United States District Court, N.D. Illinois, Eastern Division

February 24, 2017

JAMES CHELMOWSKI, Plaintiff,
v.
FEDERAL COMMUNICATIONS COMMISSION, Defendant.

          MEMORANDUM OPINION AND ORDER

          SHARON JOHNSON COLEMAN United States District Judge.

         Plaintiff James Chelmowski filed a complaint pro se alleging violations of the Freedom of Information Act (“FOIA”). Chelmowski contends that the Federal Communications Commission (“FCC”) is unlawfully withholding records that Chelmowski requested. The parties filed cross-motions for summary judgment and this Court heard oral arguments on the motions. For the reasons stated below, Chelmowski's motion for summary judgment [38] is granted in part and denied in part, and the FCC's motion for summary judgment [35] is granted in part and denied in part.

         Background:

         Plaintiff James Chelmowski filed a complaint pro se alleging violations of FOIA. Chelmowski contends that the FCC is unlawfully withholding records that Chelmowski requested. He asks the Court to (1) order the FCC to search for and produce all responsive records and to submit a Vaughn index of any responsive records withheld under any FOIA exemption; (2) to enjoin the FCC from withholding any non-exempt records that are responsive to his FOIA requests; and (3) to award him costs and attorneys' fees.

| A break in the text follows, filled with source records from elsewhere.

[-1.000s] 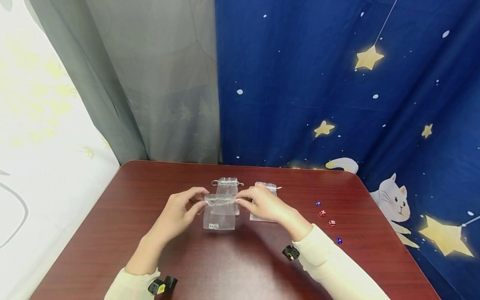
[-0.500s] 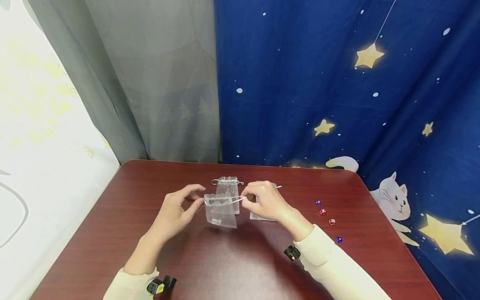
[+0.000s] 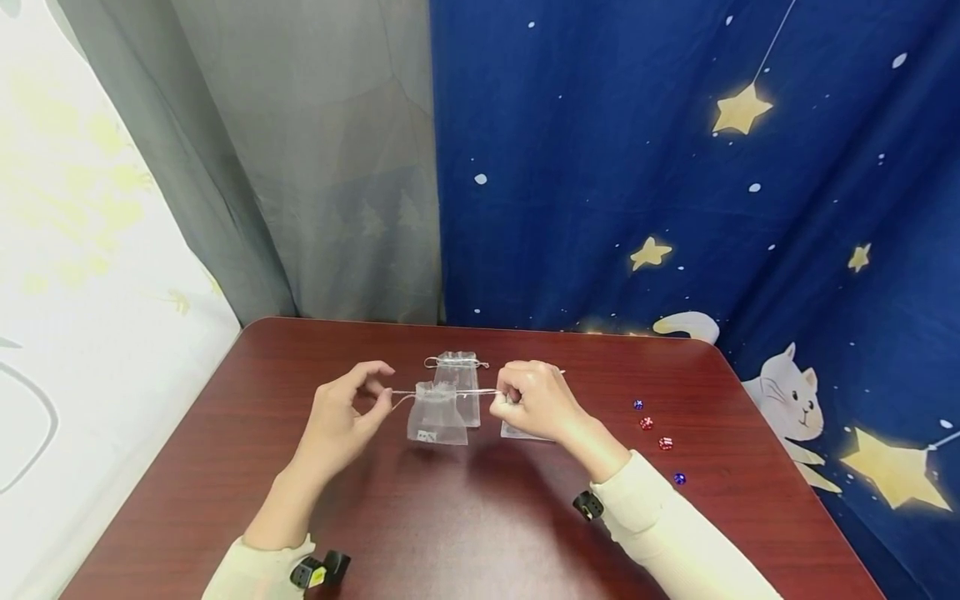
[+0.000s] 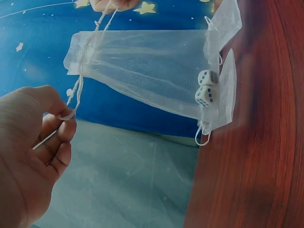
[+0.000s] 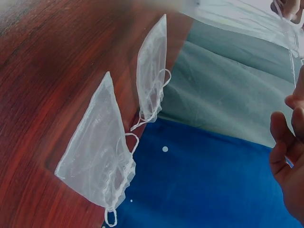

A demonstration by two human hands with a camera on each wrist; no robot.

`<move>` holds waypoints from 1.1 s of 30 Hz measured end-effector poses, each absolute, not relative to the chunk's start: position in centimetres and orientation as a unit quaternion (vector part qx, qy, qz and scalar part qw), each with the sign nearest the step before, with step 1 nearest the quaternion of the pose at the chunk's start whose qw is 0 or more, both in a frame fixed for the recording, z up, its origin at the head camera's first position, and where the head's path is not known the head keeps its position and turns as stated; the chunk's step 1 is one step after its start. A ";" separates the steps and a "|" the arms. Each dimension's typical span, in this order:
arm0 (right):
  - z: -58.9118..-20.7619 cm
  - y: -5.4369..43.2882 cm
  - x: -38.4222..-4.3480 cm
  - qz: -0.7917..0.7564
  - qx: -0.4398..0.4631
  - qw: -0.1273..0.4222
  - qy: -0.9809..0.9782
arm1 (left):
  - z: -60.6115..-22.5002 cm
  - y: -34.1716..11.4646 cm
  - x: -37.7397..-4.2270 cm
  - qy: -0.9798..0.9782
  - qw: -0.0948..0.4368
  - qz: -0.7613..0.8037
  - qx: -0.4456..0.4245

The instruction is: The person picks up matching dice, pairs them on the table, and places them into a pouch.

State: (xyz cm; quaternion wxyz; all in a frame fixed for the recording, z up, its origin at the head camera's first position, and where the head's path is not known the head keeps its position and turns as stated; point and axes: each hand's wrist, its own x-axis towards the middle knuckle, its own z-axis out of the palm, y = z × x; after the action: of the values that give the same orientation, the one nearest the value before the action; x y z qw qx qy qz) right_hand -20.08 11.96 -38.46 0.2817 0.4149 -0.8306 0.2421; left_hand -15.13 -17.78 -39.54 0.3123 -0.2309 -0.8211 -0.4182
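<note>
Two white dice (image 4: 206,88) sit at the bottom of a sheer drawstring pouch (image 3: 437,421), held up between the hands by its taut drawstring (image 3: 477,392). Left of the pouch, the left hand (image 3: 333,417) pinches one end with thumb and finger; right of it, the right hand (image 3: 542,402) clamps curled fingers on the other. Uneven pulling could slip the cord from the left pinch; a hard jerk might tear the thin gathered mouth.

blue star-printed curtain (image 3: 555,208) beside gray drape (image 3: 345,183), behind red-brown table (image 3: 442,525)

Two sheer bags (image 5: 97,152) on reddish table (image 5: 42,109), right hand (image 5: 295,148) pinching cord (image 5: 291,64) of third bag (image 5: 240,20)
</note>
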 end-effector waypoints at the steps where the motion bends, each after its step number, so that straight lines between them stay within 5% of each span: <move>1: -38.5 12.0 -20.1 0.238 0.415 0.285 -0.831 | -39.5 -17.9 -15.1 -0.820 0.316 -0.421 -0.225; 33: -40.4 4.8 -22.8 0.205 0.434 0.223 -0.848 | -40.0 -24.8 -15.8 -0.875 0.372 -0.292 -0.103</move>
State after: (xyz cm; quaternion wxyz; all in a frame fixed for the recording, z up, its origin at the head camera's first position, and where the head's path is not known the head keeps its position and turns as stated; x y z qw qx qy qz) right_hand -22.78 4.76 -40.42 0.2227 0.4344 -0.8484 0.2047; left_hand -15.79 -24.84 -40.02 0.3716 -0.1034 -0.8752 -0.2921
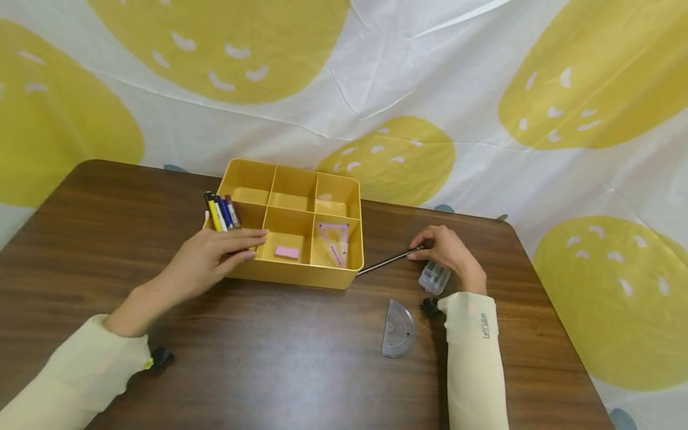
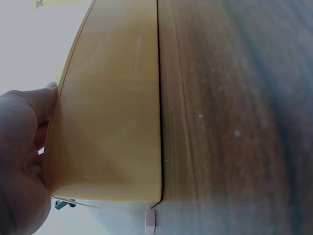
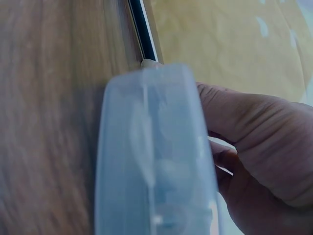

         The case stems from four overlapping FOIA requests filed with the FCC. On September 11, 2015, Chelmowski filed two FOIA requests that were assigned FOIA Nos. 2015-768 and 2015-769, and consolidated by the FCC. The first one, 2015-768 requests all documents relating to FCC informal complaint 11-C00292341, and the second one, requests all documents relating to FCC informal complaint 11-C00325771. On September 17, 2015, the FCC responded to FOIA Nos. 2015-768 and 2015-769 by letter with 14 pages of responsive records and advising Chelmowski that if considered the response to be a denial of his request, he had 30 calendar days to file an application for review with the FCC's Office of General Counsel. Dkt. 27-1, Ex. 5. On September 30, 2015, Chelmowski filed an administrative appeal of the consolidated response. On October 20, 2015, the FCC sent Chelmowski a response to his administrative appeal with 87 pages of additional material. Dkt. 27-1, Ex. 7. In that letter, the FCC informed Chelmowski that he had until November 20, 2015, to contact the FCC with objections and that if he failed to object the FCC would consider the appeal resolved. Id.

         Before the November 20th deadline, Chelmowski submitted a request for assistance to the Office of Governmental Information Services (OGIS), which is a separate agency from the FCC. The next day, on November 13, 2015, Chelmowski tried to electronically file his letter to OGIS in the FCC's electronic filing system and emailing it to the FCC's Enforcement Bureau. He filed the OGIS request for assistance in proceeding No. 14-260, which was a separate non-FOIA proceeding before the FCC's Enforcement Bureau. Proceeding No. 14-260 was no longer active because it related to a formal complaint Chelmowski made against AT&T Mobility that was dismissed as untimely on July 10, 2015. The FCC also denied Chelmowski's motion for reconsideration of that dismissal on October 15, 2015, with no further agency proceedings. The FCC asserts that this submission of the OGIS letter therefore was not received by the FCC staff responsible for FOIA requests (Consumer and Governmental Affairs Bureau and the Office of General Counsel) until December 21, 2015.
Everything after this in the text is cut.